Both Stevens and Mullan had pressed Jefferson Davis, Secretary of War, for funds to build a military road from Fort Benton on the upper Missouri River to Walla Walla, Washington, with access to the Columbia River and the west coast, but to no avail. Suddenly, in 1860, funding was authorized by Congress, and Mullan was selected to lead the project. He did so with gusto, and he made sure to invite Sohon along. His company of road builders travelled from St. Louis to Fort Benton by steamboat, and then started cutting a road west, north of Great Falls, down toward Helena, and west across the continental divide through a pass Mullan had found on the Stevens expedition, not too steep for wagons, and still known today as Mullan pass.
They had to chop their way through several hundred miles of forest in Idaho and Washington, but the rest was all prairie. The road was completed in 1862; it extended for some 640 miles, every inch of it brand new, and was soon in use not only by the Army, trying to quell native uprisings, but also by miners headed to gold strikes, and homesteaders too far north to use the Oregon Trail. Parts of the Mullan Road, as it is called, still remain.

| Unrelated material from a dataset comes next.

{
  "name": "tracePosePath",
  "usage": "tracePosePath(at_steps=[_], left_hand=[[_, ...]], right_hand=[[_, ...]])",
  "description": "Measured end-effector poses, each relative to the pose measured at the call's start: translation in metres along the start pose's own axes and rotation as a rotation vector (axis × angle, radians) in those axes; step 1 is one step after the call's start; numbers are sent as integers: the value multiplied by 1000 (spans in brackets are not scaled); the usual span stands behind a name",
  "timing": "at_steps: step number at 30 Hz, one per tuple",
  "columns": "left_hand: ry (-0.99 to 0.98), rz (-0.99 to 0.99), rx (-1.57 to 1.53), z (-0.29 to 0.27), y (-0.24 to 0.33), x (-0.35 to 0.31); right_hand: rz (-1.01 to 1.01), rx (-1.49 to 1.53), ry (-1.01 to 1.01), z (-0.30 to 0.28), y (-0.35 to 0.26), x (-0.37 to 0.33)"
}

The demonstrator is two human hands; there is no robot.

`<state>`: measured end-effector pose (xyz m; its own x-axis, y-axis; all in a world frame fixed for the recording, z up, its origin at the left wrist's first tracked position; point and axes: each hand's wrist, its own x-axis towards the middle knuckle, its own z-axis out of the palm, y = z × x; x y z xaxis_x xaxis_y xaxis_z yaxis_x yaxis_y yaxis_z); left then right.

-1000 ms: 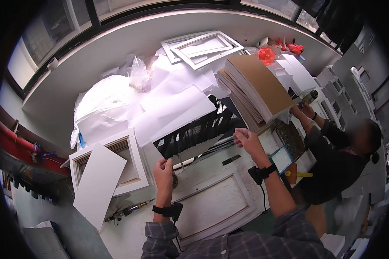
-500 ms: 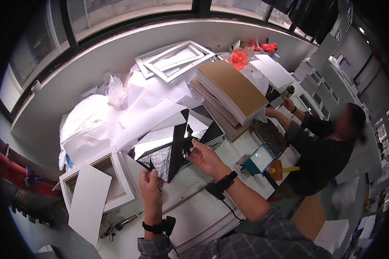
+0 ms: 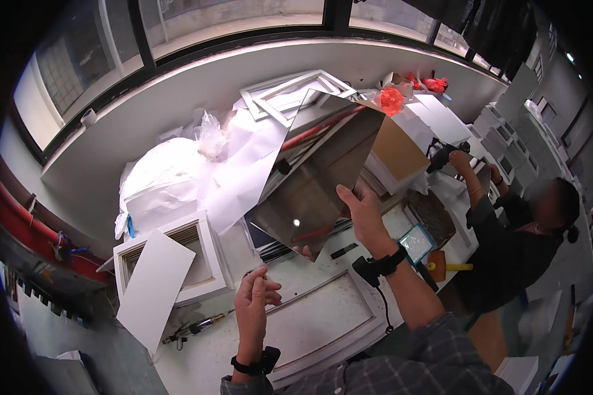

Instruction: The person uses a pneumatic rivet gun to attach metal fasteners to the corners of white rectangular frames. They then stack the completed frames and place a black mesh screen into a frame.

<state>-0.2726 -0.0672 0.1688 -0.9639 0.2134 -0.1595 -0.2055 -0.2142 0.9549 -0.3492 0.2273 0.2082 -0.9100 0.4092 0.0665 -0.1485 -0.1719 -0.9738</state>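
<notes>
A reflective mirror panel [image 3: 316,178] is tilted up over the table, with dark and red reflections on its face. My right hand [image 3: 366,216] grips its right edge, thumb on the face; the fingers behind are partly hidden. Left of its lower corner, my left hand [image 3: 254,304] hovers above the table with loosely bent fingers, holding nothing. Beneath and behind the mirror lies a dark-topped stack [image 3: 263,245], mostly covered. A black-handled tool [image 3: 344,251] rests on the table near my right hand.
On the left, a white panel [image 3: 155,286] leans across white frames [image 3: 214,263], beside a screwdriver-like tool [image 3: 194,329]. Brown boards [image 3: 402,155] stand stacked behind the mirror. A yellow-handled mallet [image 3: 438,265] lies at right, near a co-worker [image 3: 514,257]. White frames [image 3: 270,105] lie at the back.
Both hands were at a dark, shiny piece low over the stack. Now my right hand holds the mirror panel raised, and my left hand is off it, lower and apart.
</notes>
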Motion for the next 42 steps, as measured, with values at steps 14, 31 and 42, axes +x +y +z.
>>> tracePosePath(at_steps=[14, 31, 42], left_hand=[[174, 29, -601, 37, 66, -142], [81, -401, -385, -53, -119, -207], [554, -142, 515, -88, -154, -166]], right_hand=[[-1005, -796, -546, -27, -6, -180], [903, -320, -239, -190, 102, -223], [635, -182, -78, -179, 147, -225]])
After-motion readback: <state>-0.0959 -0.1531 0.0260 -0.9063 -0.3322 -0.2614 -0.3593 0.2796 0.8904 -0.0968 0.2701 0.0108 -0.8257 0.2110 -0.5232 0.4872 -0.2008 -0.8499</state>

Mullan published a book about his adventurous enterprise, which is one of the landmarks of U.S. Army exploration of the west, right up there with the 13 volumes of the Pacific Railroad Reports. It is just as handsome inside as the Reports, because it is illustrated with lithographs made after Sohon drawings. We show 5 of them here.

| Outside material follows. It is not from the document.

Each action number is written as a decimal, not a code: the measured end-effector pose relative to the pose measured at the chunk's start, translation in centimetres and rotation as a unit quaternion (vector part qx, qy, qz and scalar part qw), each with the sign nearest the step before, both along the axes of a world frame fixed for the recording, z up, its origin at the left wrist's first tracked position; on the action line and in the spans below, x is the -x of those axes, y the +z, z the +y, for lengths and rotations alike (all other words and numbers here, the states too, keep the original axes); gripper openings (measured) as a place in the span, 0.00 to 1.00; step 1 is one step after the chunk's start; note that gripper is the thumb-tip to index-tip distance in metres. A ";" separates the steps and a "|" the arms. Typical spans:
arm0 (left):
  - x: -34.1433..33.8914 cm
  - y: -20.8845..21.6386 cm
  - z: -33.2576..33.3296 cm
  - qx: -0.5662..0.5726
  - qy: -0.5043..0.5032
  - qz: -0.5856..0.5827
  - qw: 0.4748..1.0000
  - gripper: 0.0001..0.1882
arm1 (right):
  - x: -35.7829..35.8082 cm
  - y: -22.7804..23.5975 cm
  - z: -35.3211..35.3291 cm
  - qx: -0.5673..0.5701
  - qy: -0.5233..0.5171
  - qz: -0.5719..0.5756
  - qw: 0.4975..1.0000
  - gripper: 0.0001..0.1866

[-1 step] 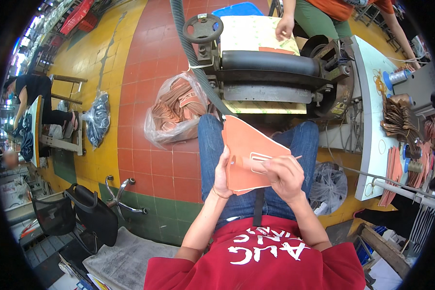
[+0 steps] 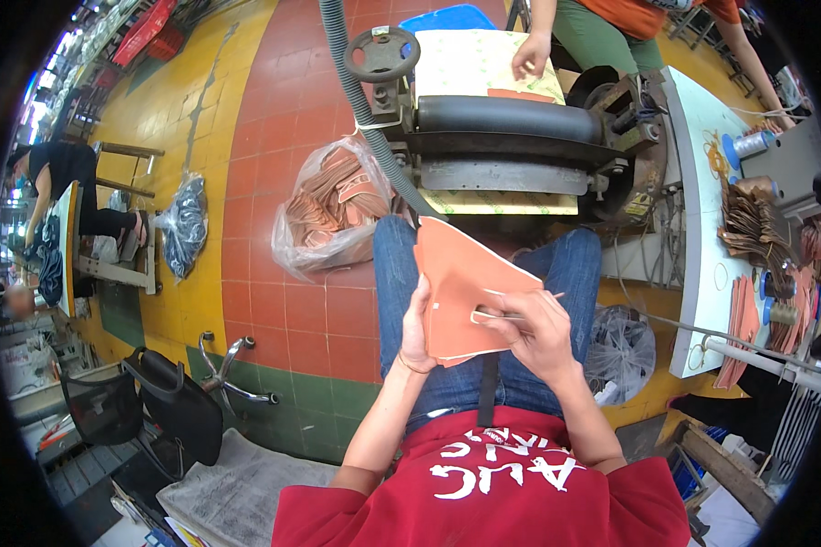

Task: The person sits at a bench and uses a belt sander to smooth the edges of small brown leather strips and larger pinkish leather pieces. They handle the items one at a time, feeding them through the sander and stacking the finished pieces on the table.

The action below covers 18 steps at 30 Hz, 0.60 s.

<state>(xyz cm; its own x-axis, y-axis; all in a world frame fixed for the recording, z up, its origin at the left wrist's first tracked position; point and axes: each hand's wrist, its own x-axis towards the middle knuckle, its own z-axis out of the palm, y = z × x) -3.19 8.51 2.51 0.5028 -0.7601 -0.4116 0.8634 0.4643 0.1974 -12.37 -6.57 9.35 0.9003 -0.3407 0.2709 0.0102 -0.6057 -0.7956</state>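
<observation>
A stack of flat orange-pink panels (image 2: 456, 264) with pale edges is held over my lap. My left hand (image 2: 416, 328) grips the stack along its left side, thumb on top. Above the panels, my right hand (image 2: 538, 330) is closed in a pinch on a small pale-edged strip (image 2: 488, 317), largely covered by the fingers. A thin pointed stick (image 2: 559, 295) pokes out past the right knuckles; the rest of it is hidden. On the top panel, near my left thumb, is a tiny white mark (image 2: 436, 306).
Ahead stands a roller machine (image 2: 511, 123) with a handwheel (image 2: 382, 53); a co-worker's hand (image 2: 531, 56) is over its far board. A clear bag of orange-pink pieces (image 2: 333, 205) sits on the floor at left. At right, a white table (image 2: 702, 219) carries thread spools and stacked pieces.
My right fingers have tilted the pale-edged strip, so less of its slotted outline shows. The stack has shifted slightly. The co-worker's hand has moved a little left.
</observation>
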 end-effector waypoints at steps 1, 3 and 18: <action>-0.6 -0.1 0.4 0.089 -0.031 0.014 0.995 0.27 | 0.3 0.0 -0.5 0.024 0.004 0.028 0.999 0.12; -1.0 -0.2 1.1 -0.036 0.019 -0.026 0.999 0.28 | 0.8 -0.4 -1.7 0.005 0.015 0.042 0.999 0.10; -3.8 -1.5 7.6 -0.127 0.151 -0.096 0.976 0.29 | -5.3 -16.4 -11.0 -0.670 -0.259 -0.026 0.695 0.10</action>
<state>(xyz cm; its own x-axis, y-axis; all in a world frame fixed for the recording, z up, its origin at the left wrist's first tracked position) 0.57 16.12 1.05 0.7738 -0.4523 -0.4435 0.6314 0.6066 0.4831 -7.05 -17.60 -7.05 0.5630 -0.5930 -0.5756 0.1172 0.7467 -0.6547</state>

Interestingly, not a single lithograph shows roadbuilding, or the completed Mullan Road, which seems quite odd. They DO show: steamboat activity at Fort Benton; winter quarters in 1861-62; the falls at Great Falls, Montana; Lake Coeur d'Alene; and a family of Flathead natives crossing a river. For a few of these we show the entire plate; for others, we zoom in on a detail. Sohon was obviously quite talented, even if he didn't like drawing roads, and Mullan was wise to bring him along on his second western adventure.
Mullan’s Report does contain 3 maps at the end, but they are large, with many folds, and rather brittle. I decided not to try to unfold them for this occasion, although I am guessing that at least one of them maps the completed Mullan Road.
The last 45 years of Mullan's life was tumultuous, as he was involved in land ventures and lawsuits and was alternately rich and penniless. He died in the latter condition in 1909. There are a small number of identical monuments with a relief portrait of Mullan scattered throughout Montana and Idaho, emplaced by some historical society unknown to me; we show one of them (second image) in lieu of a proper portrait.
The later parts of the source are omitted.